June 13, 2001
I hope that we will have the initial encoding effort for the Electronic Reference Shelf complete by early July. About 500 items are in the database at present; I anticipate that the completed database will have between 800 and 850 items.
As we are moving closer to the point of working on obvious problems in this preliminary version of the database, I thought it would be useful to give a report on what the Dublin Core Metadata Initiative has to say about those problem areas.
As you will remember, I identified two obvious problem areas in the data: (1) how to deal with the broad subject descriptors, and (2) how to deal with the descriptors for the type of information to be found in a resource.
As matters stand, the Dublin Core Metadata Initiative (DCMI) is the best known and most respected of the attempts to standardize the application of metadata to the description of web-based resources.
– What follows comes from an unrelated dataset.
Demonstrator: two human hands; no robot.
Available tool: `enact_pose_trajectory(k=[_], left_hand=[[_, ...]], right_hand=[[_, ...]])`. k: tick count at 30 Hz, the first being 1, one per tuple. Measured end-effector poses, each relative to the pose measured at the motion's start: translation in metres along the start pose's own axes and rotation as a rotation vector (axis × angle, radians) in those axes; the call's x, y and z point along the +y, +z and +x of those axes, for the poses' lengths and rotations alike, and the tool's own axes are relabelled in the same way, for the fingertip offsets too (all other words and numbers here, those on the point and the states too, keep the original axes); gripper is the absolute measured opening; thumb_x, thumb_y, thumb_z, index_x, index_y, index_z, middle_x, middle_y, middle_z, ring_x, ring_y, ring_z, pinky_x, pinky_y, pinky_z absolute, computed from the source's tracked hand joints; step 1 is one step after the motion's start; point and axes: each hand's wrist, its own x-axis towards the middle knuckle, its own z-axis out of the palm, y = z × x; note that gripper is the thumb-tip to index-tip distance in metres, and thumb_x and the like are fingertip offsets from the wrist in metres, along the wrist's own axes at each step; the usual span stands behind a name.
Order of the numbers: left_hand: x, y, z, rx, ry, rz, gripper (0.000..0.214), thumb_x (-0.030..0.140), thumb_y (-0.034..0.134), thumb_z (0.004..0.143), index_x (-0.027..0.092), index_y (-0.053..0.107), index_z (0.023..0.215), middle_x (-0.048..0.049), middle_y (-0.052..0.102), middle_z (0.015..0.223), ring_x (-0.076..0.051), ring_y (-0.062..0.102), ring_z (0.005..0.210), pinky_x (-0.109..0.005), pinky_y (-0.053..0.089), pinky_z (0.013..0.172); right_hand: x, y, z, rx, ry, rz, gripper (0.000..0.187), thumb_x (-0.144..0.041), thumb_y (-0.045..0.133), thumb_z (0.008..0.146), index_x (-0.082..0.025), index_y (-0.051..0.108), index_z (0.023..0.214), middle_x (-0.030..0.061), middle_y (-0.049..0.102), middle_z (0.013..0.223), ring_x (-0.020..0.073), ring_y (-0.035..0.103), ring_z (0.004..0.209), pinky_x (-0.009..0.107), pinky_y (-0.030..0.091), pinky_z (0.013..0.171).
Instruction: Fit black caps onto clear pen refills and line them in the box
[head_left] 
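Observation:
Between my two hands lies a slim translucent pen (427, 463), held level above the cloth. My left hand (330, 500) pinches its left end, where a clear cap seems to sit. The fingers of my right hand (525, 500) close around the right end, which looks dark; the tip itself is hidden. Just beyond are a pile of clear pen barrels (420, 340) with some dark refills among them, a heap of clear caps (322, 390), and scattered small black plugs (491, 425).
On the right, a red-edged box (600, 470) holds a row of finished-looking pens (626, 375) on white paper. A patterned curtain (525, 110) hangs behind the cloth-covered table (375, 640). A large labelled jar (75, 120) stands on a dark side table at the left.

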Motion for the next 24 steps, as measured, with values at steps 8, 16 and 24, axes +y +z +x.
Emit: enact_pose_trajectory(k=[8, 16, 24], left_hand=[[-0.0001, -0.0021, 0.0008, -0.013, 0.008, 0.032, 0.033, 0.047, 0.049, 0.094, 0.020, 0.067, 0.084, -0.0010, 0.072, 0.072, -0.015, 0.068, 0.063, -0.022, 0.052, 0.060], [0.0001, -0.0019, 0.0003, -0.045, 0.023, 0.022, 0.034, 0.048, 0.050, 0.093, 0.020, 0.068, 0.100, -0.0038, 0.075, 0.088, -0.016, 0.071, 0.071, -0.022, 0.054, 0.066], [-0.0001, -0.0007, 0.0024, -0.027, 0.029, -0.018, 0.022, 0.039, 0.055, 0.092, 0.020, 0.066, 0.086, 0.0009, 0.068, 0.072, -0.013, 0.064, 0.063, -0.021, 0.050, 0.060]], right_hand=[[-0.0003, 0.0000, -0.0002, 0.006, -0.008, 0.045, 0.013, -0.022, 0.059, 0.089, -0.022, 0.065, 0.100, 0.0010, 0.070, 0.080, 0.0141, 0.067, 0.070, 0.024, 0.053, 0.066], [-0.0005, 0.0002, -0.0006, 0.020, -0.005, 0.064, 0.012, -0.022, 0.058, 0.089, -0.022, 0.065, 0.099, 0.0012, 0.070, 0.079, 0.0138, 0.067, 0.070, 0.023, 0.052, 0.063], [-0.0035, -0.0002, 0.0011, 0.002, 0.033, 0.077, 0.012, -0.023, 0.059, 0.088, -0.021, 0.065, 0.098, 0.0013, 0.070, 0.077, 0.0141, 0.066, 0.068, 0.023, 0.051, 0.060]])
Their website is at: http://dublincore.org/
The DCMI has identified the important data elements (http://dublincore.org/documents/dces/) as:
Title
Creator
Subject [this corresponds to the 1st obvious problem area that I identified]
Description
Publisher
Contributor
Date
Type [this corresponds to the 2nd obvious problem area that I identified]
Format
Identifier
Source
Language
Relation
Coverage [this includes spatial location, and also temporal period, which I have separated in the first version of the data structure for the Electronic Reference Shelf]
Rights
They say “Recommended best practice is to select a value from a controlled vocabulary or formal classification scheme.” The TUG E-journals Group is in fact working towards achieving consensus on a set of about 60 broad subject terms that could be chosen from drop-down menus.
In looking at the “Social Justice” area of the Electronic Reference Shelf (and also at some subject discipline pages), it seems to me that we may also have to supplement the broad subject terms by some more specific subject terms in order to be able to construct (from the databases) sub-sections of the “Social Justice” page, and also sub-sections from some discipline pages. Just how to do that seems to me to be an open question, except that an additional field is probably required.
The DCMI has approached this are in layers. They were successful in reaching agreement on a recommendation for the vocabulary to be used at the broadest level. Their recommendation ( http://dublincore.org/documents/dcmi-type-vocabulary/) is sometimes called DCT1 (for Dublin Core, Type Level 1). Here are the terms that they recommend:
Collection [This term refers to a webpage that has many different types of resources on it. It is the best term to use in describing our own discipline pages, since they have links on them to indexes, journals, dictionaries, etc. It is also the best term for a rather large number of the items in the new “Social Justice” area (which now contains over 170 items).]
Dataset
Event
Image
Interactive Resource
Service
Software
Sound
Text
The DCMI also did some work on the 2nd Layer of descriptors (which they sometimes call “sub-types” or the DCT2). They produced a draft recommendation on 2000 September 28 at: http://lcweb.loc.gov/marc/dc/subtypes-20000928.html
NOTE: The recommendation includes one term for Indexes (which broadly covers everything in the Journal Indexes area). It includes several terms that might be useful for the E-Journals area: Journal, Magazine, Newsletter, and Newspaper. The term “Proceedings” may mean conference proceedings, and, if so, would be useful for the E-Text area (as well as Book, Thesis and TechReport).
Useful terms for the Electronic Reference Shelf include: Catalog, Dictionary, Numeric Data, Spectral Data, Statistical Data. But that leaves a very large number of other sections of the Electronic Reference Shelf.
I get the impression that work on this 2nd Layer has become stalled. The Group has, however, compiled a survey of Domain Type Lists used by other agencies. This is dated 2001, April 20 and is found at: http://epub.mimas.ac.uk/DC/domainlists.html
Based on the feeling I get from Dublin Core work on the more specific Type vocabulary, I think that it may be some years before there is anything like an adequate set of “approved” descriptors for the data element Type. We can certainly use the recommendations in the DCT2 Draft, but it is important to understand that this draft may never be approved in this form. Also, in my opinion, it does not make fine enough distinctions to cover the Electronic Reference Shelf adequately.
The DCT1 contains some very broad terms that appear to be useful for the UW Library website in general. There are also some terms in the not-approved DCT2 that appear to be useful for several areas of the UW Library website. But we will probably have to broaden the list in the DCT2 in order to handle the Electronic Reference Shelf adequately.